■ TASK PROMPT ■
Repeat each line of the data below exactly, but skip the pictures.

■ DATA RECORDS ■
────────────────

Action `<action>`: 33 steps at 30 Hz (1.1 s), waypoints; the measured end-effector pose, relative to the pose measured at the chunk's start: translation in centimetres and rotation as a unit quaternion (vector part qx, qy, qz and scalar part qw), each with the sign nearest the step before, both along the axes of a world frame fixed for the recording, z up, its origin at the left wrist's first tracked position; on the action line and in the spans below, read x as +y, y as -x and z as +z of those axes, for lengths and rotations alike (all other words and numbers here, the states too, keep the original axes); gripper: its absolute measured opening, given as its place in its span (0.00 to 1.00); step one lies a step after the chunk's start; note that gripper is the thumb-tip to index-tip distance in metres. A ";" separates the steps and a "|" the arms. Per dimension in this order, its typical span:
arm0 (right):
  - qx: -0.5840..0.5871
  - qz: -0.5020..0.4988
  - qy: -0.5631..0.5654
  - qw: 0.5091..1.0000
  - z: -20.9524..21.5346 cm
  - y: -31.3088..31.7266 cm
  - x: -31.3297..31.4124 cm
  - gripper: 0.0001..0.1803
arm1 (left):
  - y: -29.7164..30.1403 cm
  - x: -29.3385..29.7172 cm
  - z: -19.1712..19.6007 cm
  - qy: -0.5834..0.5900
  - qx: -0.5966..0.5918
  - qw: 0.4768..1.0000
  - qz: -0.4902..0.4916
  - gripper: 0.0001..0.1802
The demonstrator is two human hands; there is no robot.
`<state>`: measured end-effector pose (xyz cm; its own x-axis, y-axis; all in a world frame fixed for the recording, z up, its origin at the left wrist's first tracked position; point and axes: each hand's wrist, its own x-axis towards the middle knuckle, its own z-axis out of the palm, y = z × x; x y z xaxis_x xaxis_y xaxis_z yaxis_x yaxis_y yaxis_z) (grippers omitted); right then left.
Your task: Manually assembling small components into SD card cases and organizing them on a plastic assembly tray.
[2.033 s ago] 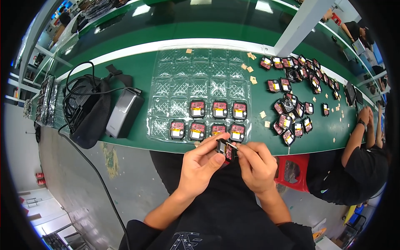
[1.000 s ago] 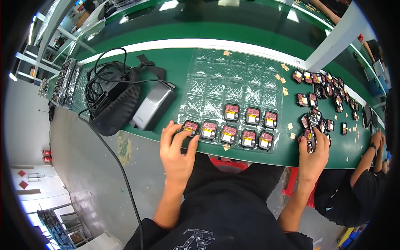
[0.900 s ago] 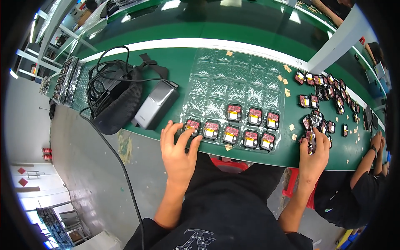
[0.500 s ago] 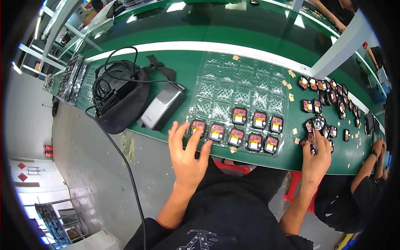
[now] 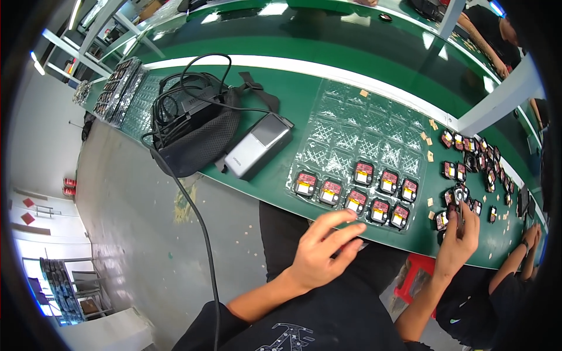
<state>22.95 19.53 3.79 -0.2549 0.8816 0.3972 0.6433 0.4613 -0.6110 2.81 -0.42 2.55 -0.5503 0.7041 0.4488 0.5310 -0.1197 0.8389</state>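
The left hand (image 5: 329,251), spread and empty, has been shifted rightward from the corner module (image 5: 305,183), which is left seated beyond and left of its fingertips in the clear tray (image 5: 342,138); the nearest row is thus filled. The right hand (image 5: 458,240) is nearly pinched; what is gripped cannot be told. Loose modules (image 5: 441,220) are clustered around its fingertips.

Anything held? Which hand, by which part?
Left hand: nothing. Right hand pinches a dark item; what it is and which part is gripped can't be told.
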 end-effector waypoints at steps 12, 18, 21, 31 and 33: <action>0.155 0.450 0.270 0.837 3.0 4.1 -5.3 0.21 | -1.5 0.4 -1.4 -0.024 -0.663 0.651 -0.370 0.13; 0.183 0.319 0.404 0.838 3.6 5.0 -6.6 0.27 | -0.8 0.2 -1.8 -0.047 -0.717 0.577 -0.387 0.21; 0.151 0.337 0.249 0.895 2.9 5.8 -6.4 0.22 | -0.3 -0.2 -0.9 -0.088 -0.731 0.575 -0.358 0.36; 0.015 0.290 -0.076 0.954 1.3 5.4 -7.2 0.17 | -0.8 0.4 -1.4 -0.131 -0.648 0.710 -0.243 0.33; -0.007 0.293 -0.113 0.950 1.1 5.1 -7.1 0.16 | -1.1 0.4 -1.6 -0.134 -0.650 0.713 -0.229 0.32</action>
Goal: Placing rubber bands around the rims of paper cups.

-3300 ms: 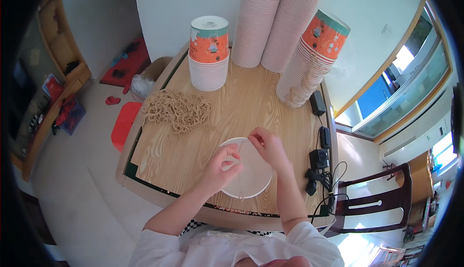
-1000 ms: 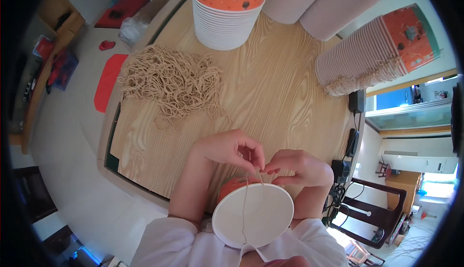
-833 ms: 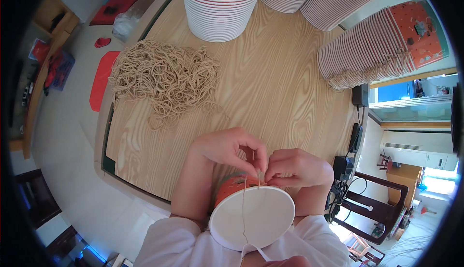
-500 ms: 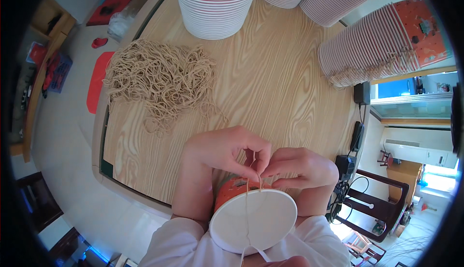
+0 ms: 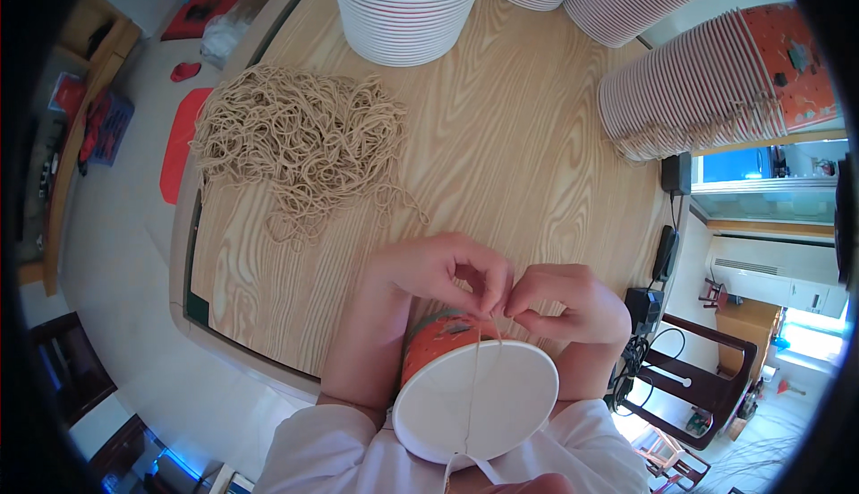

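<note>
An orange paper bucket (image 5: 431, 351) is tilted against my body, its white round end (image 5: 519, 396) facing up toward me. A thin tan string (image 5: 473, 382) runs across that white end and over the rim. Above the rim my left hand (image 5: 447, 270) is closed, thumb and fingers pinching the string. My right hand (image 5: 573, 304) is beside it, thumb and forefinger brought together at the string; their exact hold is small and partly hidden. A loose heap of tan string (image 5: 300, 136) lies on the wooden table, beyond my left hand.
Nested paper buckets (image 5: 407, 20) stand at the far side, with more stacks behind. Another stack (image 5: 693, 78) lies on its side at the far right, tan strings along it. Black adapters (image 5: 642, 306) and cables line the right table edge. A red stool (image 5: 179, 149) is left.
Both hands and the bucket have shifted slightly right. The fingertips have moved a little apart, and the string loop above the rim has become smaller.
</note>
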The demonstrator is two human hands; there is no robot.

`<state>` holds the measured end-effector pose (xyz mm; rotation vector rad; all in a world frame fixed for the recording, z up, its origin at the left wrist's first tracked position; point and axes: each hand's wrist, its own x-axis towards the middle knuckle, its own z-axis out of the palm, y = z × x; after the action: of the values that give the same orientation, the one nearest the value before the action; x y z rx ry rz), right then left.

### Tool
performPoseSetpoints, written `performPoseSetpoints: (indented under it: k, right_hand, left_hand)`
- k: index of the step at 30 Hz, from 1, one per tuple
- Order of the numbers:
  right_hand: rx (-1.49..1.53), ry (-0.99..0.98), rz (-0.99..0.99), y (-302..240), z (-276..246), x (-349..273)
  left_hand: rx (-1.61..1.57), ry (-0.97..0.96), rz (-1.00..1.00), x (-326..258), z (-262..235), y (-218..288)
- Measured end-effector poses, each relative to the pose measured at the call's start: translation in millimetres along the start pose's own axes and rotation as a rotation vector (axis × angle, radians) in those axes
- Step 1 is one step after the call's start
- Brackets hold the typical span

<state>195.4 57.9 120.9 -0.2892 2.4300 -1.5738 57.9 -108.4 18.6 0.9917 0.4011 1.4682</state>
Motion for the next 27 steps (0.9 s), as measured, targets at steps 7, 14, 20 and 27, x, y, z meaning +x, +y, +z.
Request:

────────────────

■ RESULT ■
Action `<action>`: 33 steps at 30 Hz (1.1 s), waypoints; the measured end-effector pose, relative to the pose measured at the chunk's start: translation in centimetres and rotation as a unit quaternion (vector part qx, qy, qz and scalar part qw), each with the sign nearest the step before, both along the axes of a world frame fixed for the recording, z up, its origin at the left wrist's first tracked position; on the action line and in the spans below, read x as +y, y as -x and z as +z of those axes, for lengths and rotations alike (all other words and numbers here, the states too, keep the original axes); gripper: its absolute measured opening, given as its place in its span (0.00 to 1.00); step one lies a step after the chunk's start; note that gripper is the thumb-tip to index-tip distance in metres. A ";" separates the steps and a "|" the arms. Per dimension in this order, its typical span:
arm0 (right):
  - qx: -0.5840..0.5871
  - qz: -0.5020..0.4988
  - qy: -0.5631..0.5654
  - qw: 0.5091..1.0000
  - z: -20.9524..21.5346 cm
  - y: -31.3088..31.7266 cm
  - x: -31.3297..31.4124 cm
  - gripper: 0.0001..0.1803
arm1 (left):
  - y: -29.7164..30.1403 cm
  - x: -29.3385..29.7172 cm
  - z: -19.1712..19.6007 cm
  - qy: -0.5834..0.5900
  - qx: -0.5966..0.5918
  - qw: 0.4768..1.0000
  - qz: -0.4902..0.4916
  - gripper: 0.0001..0.1802
The demonstrator is two human hands; there is no robot.
`<state>`: measured end-effector pose (xyz cm; its own x-axis, y-axis; all in a world frame fixed for the recording, z up, its origin at the left wrist's first tracked position; point and axes: each hand's wrist, its own x-axis towards the middle knuckle, its own z-axis out of the palm, y = z × x; x y z xaxis_x xaxis_y xaxis_z yaxis_x yaxis_y yaxis_z) (grippers omitted); right then left.
Your task: Manually assembling small components into SD card cases and organizing them on a plastic assembly tray.
[2.033 s ago] 
[1.000 s ago] 
[0.900 s ago] 
[0.500 s ago] 
[now] 
<state>22.95 19.53 3.79 -0.2549 0.8816 0.3972 0.6433 0.4613 -0.6110 2.81 -0.42 2.55 -0.5503 0.7041 0.4488 0.5310 -0.1197 0.8389</state>
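The left hand (image 5: 329,251), spread and empty, has been shifted rightward from the corner module (image 5: 305,183), which is left seated beyond and left of its fingertips in the clear tray (image 5: 342,138); the nearest row is thus filled. The right hand (image 5: 458,240) is nearly pinched; what is gripped cannot be told. Loose modules (image 5: 441,220) are clustered around its fingertips.

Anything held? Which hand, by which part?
Left hand: nothing. Right hand pinches a dark item; what it is and which part is gripped can't be told.
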 end-effector waypoints at steps 12, 18, 21, 31 and 33: <action>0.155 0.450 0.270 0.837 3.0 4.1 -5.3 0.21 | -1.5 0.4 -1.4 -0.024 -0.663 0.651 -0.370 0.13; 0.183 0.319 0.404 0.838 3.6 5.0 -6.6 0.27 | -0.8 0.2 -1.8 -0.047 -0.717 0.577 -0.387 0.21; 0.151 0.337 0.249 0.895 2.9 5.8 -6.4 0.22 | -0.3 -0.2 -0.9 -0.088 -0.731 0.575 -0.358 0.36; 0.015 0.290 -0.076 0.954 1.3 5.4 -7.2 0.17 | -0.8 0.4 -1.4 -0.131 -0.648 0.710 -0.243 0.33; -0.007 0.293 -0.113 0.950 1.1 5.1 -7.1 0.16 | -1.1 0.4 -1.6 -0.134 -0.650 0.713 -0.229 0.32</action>
Goal: Placing rubber bands around the rims of paper cups.

-3300 ms: 
-1000 ms: 
-833 ms: 
-500 ms: 
+0 ms: 

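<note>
An orange paper bucket (image 5: 431, 351) is tilted against my body, its white round end (image 5: 519, 396) facing up toward me. A thin tan string (image 5: 473, 382) runs across that white end and over the rim. Above the rim my left hand (image 5: 447, 270) is closed, thumb and fingers pinching the string. My right hand (image 5: 573, 304) is beside it, thumb and forefinger brought together at the string; their exact hold is small and partly hidden. A loose heap of tan string (image 5: 300, 136) lies on the wooden table, beyond my left hand.
Nested paper buckets (image 5: 407, 20) stand at the far side, with more stacks behind. Another stack (image 5: 693, 78) lies on its side at the far right, tan strings along it. Black adapters (image 5: 642, 306) and cables line the right table edge. A red stool (image 5: 179, 149) is left.
Both hands and the bucket have shifted slightly right. The fingertips have moved a little apart, and the string loop above the rim has become smaller.
</note>
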The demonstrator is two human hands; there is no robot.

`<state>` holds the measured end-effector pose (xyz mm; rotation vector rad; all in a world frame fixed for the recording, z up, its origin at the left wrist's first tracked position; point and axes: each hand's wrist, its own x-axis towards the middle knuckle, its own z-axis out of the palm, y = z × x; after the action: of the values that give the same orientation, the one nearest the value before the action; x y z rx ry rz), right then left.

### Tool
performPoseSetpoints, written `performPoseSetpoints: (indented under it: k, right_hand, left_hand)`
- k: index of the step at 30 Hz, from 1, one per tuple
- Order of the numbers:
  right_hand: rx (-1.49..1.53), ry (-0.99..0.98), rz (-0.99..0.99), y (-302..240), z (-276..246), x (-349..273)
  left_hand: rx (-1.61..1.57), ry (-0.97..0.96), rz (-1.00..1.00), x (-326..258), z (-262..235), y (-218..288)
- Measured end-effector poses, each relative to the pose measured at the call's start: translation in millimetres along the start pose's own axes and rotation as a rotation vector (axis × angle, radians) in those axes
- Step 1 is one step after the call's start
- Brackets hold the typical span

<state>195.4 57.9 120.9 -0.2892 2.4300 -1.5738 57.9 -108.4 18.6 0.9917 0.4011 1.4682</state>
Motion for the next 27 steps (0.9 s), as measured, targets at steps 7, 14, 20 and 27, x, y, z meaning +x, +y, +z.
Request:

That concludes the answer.